Vous qui savez qu’ainsi l’on sert les immortels,
Pensez que c’est encor au pied de leurs autels
Présenter une biche au lieu d’Iphigénie.

Les paysans de Bourgueil s’en tiraient, comme on voit, très élégamment.

Bertaut sortit de ces tristes déchiremens civils avec une considération intacte. Il échappa aux dénigremens des pamphlets calvinistes ou royalistes, et on ne lui lança point, comme à Desportes, comme à Du Perron, comme à Ronsard en son temps, toutes sortes d’imputations odieuses qui se résumaient vite en une seule très grossière, très connue de Pangloss, l’injure à la mode pour le temps. Ses poésies même amoureuses avaient été décentes ; il avait passé de bonne heure à la complainte religieuse et à la paraphrase des psaumes.

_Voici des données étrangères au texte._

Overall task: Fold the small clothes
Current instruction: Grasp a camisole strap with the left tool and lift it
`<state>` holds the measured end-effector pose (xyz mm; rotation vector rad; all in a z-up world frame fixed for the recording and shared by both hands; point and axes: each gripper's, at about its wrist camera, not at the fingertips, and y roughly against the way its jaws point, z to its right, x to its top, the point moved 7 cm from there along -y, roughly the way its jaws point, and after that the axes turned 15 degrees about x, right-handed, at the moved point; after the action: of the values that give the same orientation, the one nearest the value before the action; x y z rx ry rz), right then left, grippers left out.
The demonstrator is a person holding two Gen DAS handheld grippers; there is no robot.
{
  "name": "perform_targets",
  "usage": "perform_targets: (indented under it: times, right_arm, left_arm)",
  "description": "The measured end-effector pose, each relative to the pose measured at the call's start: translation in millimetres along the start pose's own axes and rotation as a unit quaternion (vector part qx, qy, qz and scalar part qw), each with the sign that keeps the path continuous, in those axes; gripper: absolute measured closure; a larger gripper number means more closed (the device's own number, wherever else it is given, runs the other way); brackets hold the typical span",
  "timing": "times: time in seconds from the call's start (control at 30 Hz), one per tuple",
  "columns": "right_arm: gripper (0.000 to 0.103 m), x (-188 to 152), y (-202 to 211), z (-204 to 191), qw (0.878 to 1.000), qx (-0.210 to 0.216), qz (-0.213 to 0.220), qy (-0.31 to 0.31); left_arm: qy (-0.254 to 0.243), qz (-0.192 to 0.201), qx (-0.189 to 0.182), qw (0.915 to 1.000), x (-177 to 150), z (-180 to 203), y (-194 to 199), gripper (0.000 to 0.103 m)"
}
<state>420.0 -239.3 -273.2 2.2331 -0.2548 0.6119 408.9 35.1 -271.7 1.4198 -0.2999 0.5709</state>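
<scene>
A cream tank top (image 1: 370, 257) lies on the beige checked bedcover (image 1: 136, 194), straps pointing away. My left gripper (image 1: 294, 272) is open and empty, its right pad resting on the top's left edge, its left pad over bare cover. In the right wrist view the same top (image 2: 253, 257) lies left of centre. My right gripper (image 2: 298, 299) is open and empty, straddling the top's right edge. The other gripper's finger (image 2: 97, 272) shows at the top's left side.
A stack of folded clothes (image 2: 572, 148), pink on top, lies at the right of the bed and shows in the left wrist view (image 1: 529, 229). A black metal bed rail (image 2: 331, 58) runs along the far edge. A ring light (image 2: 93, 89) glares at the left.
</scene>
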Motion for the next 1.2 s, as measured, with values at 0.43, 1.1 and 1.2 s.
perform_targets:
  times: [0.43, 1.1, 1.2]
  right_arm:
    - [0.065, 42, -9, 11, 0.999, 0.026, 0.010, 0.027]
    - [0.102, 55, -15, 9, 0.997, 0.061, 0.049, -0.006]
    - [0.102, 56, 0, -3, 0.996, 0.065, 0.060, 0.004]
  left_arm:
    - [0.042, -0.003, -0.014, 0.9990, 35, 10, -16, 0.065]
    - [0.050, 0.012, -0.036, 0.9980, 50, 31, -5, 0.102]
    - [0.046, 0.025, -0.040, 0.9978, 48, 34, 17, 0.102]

Il contribua à la conversion d’Henri IV, qui lui donna l’abbaye d’Aulnay en 1594, et plus tard l’évêché de Séez, en 1606. Il fut de plus premier aumônier de la reine Marie de Médicis. On doit la plupart de ces renseignemens à Huet[1], qui, né à Caen aussi, fut abbé d’Aulnay comme Bertaut, et, comme lui encore, évêque, après avoir sinon fait des poésies galantes, du moins aimé et loué les romans. L’évêque de Séez assista, en 1607, au baptême du dauphin (Louis XIII) à Fontainebleau, et, en 1610, il mena le corps de Henri IV à Saint Denis. On a l’oraison funèbre qu’il prononça en prose oratoire, moins polie pourtant que ses vers[2]. Il survécut de peu à son bienfaiteur, et mourut dans sa ville épiscopale, le 8 juin 1611, après cinq ans à peine de prélature ; il n’avait que cinquante-sept ans, suivant le Gallia christiana, et au plus cinquante-neuf.

Ses poésies, qui circulaient çà et là, n’avaient pas été recueillies avant 1601 ; cette édition, qui porte en tête le nom de Bertaut, ne

  1. Origines de Caen, pag. 358.
  2. « Donc la misérable poincte d’un vil et meschant couteau remué par la main d’une charongne enragée et plustot animée d’un démon que d’une ame raisonnable, etc… » C’est le début : il est vrai que le reste va mieux.